Average value LAFSAV = K1 × LAFSAV _(n−1) + (1−K1) × LAFS
In this case, the average value LAFSAV is actually a value that has passed through a filter, K1 is a filter constant, and LAFS is a value after exhaust pressure correction is performed on the detection output of the linear A / F sensor 22. Note that if the condition for deviation maximum cylinder air-fuel ratio correction control is not satisfied in step S3, the previous value is held. When the ignition key switch is off, the battery is backed up.
[0022]
When the average value LAFSAV is calculated in step S4, the deviation LAFSD is calculated by the following formula in step S5.

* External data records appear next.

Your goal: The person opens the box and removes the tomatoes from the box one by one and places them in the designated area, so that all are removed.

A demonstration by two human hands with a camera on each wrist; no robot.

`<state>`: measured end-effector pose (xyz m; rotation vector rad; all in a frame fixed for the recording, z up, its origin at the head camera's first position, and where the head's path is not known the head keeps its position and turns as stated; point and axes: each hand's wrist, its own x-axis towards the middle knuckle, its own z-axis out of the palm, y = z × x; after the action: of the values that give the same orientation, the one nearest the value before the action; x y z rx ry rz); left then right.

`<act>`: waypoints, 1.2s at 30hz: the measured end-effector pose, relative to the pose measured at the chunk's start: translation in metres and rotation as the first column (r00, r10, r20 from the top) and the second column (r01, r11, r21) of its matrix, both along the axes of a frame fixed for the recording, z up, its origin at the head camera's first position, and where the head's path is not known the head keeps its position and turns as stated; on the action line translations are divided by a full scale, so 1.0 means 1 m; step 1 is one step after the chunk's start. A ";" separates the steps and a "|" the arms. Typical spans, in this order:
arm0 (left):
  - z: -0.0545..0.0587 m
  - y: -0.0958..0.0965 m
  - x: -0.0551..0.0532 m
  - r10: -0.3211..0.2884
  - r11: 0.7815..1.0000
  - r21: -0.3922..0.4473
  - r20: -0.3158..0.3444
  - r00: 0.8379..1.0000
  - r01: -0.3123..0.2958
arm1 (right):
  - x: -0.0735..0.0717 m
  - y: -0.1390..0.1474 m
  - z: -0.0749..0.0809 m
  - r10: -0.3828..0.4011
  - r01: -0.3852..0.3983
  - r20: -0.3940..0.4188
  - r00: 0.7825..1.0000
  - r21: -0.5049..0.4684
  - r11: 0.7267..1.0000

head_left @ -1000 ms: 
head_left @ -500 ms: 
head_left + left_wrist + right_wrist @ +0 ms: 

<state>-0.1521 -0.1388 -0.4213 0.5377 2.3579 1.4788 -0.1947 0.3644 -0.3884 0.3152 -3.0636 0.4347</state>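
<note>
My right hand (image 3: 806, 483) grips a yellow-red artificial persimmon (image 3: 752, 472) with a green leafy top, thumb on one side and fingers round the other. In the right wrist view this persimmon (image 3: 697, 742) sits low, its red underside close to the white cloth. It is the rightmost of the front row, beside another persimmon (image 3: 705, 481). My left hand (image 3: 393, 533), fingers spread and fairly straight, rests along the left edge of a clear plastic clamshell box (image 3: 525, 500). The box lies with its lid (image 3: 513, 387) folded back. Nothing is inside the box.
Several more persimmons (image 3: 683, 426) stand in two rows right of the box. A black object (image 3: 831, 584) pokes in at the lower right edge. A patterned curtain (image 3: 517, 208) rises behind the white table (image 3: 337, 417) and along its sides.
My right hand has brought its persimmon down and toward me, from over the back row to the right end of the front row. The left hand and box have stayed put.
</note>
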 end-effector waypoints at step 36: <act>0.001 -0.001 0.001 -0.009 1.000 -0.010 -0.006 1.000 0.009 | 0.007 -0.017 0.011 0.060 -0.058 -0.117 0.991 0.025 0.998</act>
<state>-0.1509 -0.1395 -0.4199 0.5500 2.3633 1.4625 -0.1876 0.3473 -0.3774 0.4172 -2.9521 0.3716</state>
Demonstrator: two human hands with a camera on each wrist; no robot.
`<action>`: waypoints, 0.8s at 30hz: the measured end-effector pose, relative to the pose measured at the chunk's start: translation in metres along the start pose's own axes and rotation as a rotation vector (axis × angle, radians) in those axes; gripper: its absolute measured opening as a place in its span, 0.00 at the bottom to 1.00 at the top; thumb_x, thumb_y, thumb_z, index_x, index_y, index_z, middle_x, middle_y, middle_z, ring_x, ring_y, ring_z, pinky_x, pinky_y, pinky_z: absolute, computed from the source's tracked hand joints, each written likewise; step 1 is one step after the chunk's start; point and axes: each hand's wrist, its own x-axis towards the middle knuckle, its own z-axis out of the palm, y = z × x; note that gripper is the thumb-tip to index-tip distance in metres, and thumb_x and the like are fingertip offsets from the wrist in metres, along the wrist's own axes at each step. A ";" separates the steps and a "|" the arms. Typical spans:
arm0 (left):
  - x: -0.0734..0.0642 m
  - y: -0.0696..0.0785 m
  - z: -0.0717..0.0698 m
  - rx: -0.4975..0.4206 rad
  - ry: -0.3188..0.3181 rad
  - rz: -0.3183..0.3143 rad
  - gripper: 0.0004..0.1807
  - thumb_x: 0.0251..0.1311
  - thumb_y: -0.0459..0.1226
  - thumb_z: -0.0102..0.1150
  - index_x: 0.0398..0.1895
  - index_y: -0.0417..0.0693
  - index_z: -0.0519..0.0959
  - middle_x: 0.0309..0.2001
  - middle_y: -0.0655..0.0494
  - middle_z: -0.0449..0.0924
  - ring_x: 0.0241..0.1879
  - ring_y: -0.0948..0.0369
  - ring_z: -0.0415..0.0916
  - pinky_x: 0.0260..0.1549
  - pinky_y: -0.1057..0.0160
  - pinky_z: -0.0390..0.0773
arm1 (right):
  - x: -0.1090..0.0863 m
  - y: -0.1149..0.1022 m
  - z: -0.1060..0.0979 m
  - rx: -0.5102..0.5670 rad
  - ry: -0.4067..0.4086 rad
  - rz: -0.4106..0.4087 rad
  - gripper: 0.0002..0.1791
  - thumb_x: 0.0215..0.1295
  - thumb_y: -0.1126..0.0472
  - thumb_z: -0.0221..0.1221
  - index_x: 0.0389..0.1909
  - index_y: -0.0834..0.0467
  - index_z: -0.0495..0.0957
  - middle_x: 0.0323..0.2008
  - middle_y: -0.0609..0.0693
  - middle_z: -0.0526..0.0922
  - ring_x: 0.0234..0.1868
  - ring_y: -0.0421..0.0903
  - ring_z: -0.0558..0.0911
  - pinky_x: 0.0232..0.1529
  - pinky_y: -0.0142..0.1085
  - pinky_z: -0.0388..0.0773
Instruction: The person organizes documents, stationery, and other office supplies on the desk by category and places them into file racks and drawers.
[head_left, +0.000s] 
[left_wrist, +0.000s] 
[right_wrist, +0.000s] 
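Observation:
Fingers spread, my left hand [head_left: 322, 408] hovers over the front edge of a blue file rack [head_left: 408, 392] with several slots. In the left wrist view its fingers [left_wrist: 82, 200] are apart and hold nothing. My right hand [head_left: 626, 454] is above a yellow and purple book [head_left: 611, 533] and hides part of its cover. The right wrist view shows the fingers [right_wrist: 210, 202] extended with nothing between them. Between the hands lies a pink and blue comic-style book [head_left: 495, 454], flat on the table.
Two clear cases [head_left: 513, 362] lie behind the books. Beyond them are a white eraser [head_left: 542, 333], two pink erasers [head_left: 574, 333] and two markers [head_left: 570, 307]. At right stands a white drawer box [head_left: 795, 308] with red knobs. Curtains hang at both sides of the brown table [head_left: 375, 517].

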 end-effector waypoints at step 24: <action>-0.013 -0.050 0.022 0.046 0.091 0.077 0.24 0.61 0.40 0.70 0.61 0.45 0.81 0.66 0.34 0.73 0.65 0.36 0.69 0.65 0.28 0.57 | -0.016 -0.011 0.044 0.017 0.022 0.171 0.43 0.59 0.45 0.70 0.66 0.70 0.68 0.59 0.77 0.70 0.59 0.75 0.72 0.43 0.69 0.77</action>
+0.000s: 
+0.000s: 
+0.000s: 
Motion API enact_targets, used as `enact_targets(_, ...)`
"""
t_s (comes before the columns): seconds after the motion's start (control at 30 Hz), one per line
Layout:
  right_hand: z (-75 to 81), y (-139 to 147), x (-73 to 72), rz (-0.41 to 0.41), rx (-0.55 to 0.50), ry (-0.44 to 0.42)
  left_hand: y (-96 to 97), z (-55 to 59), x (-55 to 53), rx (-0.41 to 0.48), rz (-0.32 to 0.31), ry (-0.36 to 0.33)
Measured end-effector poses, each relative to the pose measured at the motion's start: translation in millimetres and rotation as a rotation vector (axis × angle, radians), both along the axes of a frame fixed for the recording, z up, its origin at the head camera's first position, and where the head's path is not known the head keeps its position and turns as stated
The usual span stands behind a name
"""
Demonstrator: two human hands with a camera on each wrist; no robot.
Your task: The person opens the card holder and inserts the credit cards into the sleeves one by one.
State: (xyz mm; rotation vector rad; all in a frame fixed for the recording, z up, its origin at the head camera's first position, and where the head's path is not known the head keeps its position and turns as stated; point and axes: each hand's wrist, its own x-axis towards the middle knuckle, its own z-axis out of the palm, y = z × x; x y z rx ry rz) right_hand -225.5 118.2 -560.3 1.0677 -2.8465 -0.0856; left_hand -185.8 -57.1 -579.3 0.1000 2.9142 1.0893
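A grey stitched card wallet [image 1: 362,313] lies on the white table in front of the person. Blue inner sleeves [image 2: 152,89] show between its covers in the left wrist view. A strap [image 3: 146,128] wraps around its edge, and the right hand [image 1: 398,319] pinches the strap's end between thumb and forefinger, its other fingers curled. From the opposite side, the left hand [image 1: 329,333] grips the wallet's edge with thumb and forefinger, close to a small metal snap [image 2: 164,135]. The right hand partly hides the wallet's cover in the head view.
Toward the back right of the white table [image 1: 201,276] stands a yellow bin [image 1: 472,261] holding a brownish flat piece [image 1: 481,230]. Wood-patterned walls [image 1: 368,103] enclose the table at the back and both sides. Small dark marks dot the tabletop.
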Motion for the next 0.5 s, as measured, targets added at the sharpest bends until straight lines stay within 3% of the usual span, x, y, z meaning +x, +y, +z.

Deviation LAFSD = LAFS−LAFSAV
Here, LAFS is an instantaneous value after exhaust pressure correction is performed on the detection output of the A / F sensor 22. If the obtained deviation LAFSD is positive, the air-fuel ratio is displaced to the lean side, and if it is negative, it is rich. It can be determined that it is displaced to the side.
[0023]
When the deviation LAFSD is calculated in step S5, the deviation integrated average value LAFSDA is calculated for each cylinder in step S6. In other words, the deviation integrated average value LAFSDA for each cylinder can be calculated by dividing the result obtained by integrating the deviation LAFSD for each cylinder integrated range R1, R3, R4, R2 by the number of integrations.
[0024]
In steps S7 to S9, the deviation integrated average value LAFSDA calculated for each cylinder is compared. That is, in step S7, the absolute value of deviation integrated average value LAFSDA of # 1 cylinder and # 2 cylinder is compared, and in step S8, the absolute value of deviation integrated average value LAFSDA of # 3 cylinder and # 4 cylinder is compared. In step S9, the cylinder having the largest absolute value of the deviation integrated average value LAFSDA from the # 1 cylinder to the # 4 cylinder is specified based on the results of steps S7 and S8. Depending on the performance of the ECU 25 and the like, it is also possible to identify the cylinder having the largest absolute value of the deviation integrated average value LAFSDA by comparing the absolute values of the deviation integrated average value LAFSDA of the # 1 cylinder to the # 4 cylinder at a time. .
[0025]
After the cylinder having the largest absolute value of the deviation integrated average value LAFSDA is specified in step S9, in step S10, whether or not the deviation integrated average value LAFSDA of the specified cylinder is positive, that is, the deviation integrated average value LAFSDA is positive. Then, since the air-fuel ratio is lean, it is determined whether it is necessary to correct to the rich side. If the deviation integrated average value LAFSDA is positive, in step S11, the deviation maximum cylinder air-fuel ratio correction coefficient kcyl is updated to the rich side by the following equation.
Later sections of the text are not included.